Q14. How will the issue of donations, and funding events that bring funds into the provider agency be handled, and specifically, will provider agencies still be allowed to have excess funds for their own emergencies?
The provider agencies have always been allowed to retain donations if the donor or donee restrict the contribution. Unrestricted donations would be used as a cost offset.

Q15. How is a person trained in social work competent to evaluate the work of a CPA?
The county or provider agency is purchasing the services of the CPA firm and has every right to expect an understandable report. It is the obligation of the CPA firm to clear up any ambiguities. The director is not expected to do a professional evaluation of the CPA firm but is responsible for reviewing and understanding the audit report.

Q16. What procedures should a county follow when a provider refuses to provide an acceptable audit report?
Assuming that the provider states his/her refusal prior to contracting,the county's choices are (a) accept the refusal and risk a state audit exception, (b) decline from contracting with the provider, or (c) negotiate with the provider about an alternative form of fiscal monitoring and seek an audit waiver from the department. (NOTE: It is important to remember that a waiver cannot be sought "after-the-fact." It must be obtained prior to contracting.) In any event, the county should exhaust efforts to secure an "acceptable" audit where perhaps there is a lack of understanding rather than intention.

Q17. Does the provider agency need a CPA firm to carry out the audit?
Yes.

Q18. What process does a county follow to handle "audit refund distribution"?
The department's provider audit resolution policy requires that the county agency complete a resolution letter which details any refund distribution.

Q19. What does a county do when an impasse is reached on an audit resolution?
If a true impasse has been reached there are only limited remedies remaining: (a) withhold payments if still contracting, (b) go to court, (c) cease contracting with the provider. The intention of the audit resolution policy elaborated above is to give counties flexibility within state requirements to negotiate the audit resolution. However, the county will be held responsible for the proper use of state funds by providers.

Q20. Will the state be establishing uniform procedures for counties to follow in fulfilling county responsibilities for audit resolution?
No. At this point, the provider audit resolution policy presented in the beginning of this chapter identifies the areas the counties must review in provider audit reports but does not detail procedural steps for the resolution of audit issues.

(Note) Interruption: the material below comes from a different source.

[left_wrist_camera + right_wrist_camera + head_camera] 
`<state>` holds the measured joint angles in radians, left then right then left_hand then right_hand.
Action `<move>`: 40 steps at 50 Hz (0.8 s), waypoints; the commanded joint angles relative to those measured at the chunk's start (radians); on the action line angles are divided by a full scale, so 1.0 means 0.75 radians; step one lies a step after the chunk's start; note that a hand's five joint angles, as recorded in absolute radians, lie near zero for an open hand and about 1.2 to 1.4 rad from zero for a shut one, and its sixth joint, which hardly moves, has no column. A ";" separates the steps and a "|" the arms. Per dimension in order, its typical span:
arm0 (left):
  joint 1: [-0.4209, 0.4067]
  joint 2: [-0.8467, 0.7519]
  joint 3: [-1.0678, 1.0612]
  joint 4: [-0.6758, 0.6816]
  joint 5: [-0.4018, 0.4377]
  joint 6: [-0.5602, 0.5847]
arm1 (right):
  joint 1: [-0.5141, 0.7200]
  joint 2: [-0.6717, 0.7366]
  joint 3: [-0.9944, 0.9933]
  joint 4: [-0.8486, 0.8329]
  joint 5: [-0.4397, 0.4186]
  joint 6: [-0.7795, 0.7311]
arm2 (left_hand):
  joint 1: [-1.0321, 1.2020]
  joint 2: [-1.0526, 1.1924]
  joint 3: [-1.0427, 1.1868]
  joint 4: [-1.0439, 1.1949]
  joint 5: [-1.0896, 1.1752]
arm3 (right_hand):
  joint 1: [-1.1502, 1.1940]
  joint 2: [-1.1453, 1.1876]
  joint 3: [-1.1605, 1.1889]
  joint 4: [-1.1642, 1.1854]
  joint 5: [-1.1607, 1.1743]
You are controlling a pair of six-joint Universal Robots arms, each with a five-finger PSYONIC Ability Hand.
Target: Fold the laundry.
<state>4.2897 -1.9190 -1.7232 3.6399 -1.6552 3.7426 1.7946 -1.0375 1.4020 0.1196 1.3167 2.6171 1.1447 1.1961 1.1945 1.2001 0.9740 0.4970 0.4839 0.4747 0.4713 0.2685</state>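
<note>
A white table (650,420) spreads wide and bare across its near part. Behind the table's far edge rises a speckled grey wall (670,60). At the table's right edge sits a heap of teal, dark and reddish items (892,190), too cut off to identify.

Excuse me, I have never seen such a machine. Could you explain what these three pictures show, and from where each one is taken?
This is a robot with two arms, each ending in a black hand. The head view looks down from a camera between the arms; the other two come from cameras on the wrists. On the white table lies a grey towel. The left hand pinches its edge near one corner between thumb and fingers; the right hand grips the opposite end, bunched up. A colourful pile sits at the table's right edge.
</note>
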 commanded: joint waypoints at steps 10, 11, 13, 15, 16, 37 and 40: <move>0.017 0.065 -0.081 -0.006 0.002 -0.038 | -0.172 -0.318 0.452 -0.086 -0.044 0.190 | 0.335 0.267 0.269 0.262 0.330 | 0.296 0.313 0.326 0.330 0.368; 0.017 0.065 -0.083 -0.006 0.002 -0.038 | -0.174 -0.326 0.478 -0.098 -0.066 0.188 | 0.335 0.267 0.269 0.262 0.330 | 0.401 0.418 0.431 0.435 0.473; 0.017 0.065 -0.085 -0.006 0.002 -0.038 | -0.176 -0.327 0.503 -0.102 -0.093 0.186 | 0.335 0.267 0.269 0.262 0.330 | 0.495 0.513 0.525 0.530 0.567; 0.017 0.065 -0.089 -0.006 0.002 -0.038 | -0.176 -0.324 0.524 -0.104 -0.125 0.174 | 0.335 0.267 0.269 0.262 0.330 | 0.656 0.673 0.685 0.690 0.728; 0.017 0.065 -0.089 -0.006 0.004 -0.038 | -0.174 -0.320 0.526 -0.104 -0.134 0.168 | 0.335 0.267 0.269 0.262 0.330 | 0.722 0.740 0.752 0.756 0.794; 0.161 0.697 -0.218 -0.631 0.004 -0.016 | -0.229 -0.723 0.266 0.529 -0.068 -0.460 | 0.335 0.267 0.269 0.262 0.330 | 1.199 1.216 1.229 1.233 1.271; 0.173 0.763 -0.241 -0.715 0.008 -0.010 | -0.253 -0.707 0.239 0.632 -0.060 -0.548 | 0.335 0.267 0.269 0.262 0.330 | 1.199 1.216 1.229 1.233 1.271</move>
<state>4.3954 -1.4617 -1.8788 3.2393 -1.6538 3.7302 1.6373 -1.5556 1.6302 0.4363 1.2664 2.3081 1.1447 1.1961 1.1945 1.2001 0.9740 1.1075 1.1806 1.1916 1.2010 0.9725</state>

Q21. What role does the Area Administrator play in relation to county resolution of provider audits?
The role of the regional office staff is to provide technical assistance to counties on provider audit resolution issues but the regions will not approve individual resolution plans. On a regular basis, the regional offices will monitor county agency compliance with the provider audit resolution policy. Depending on the monitoring results, the Program Division of the department may reduce or eliminate the flexibility of individual counties. Program Division central office staff will continue to serve as a resource to regional office staff. The department's Division of Management Services will not have a direct role in the provider/county agency resolution process. The department's Office of Program Review and Audit will monitor the entire system through its review of audits of counties.

Q22. What should be said in a contract about audits?
The Model Contract for the Purchase of Services includes audit language that may be used. In addition, the department's Provider Agency Audit Guide provides an indication of what should be covered in an audit.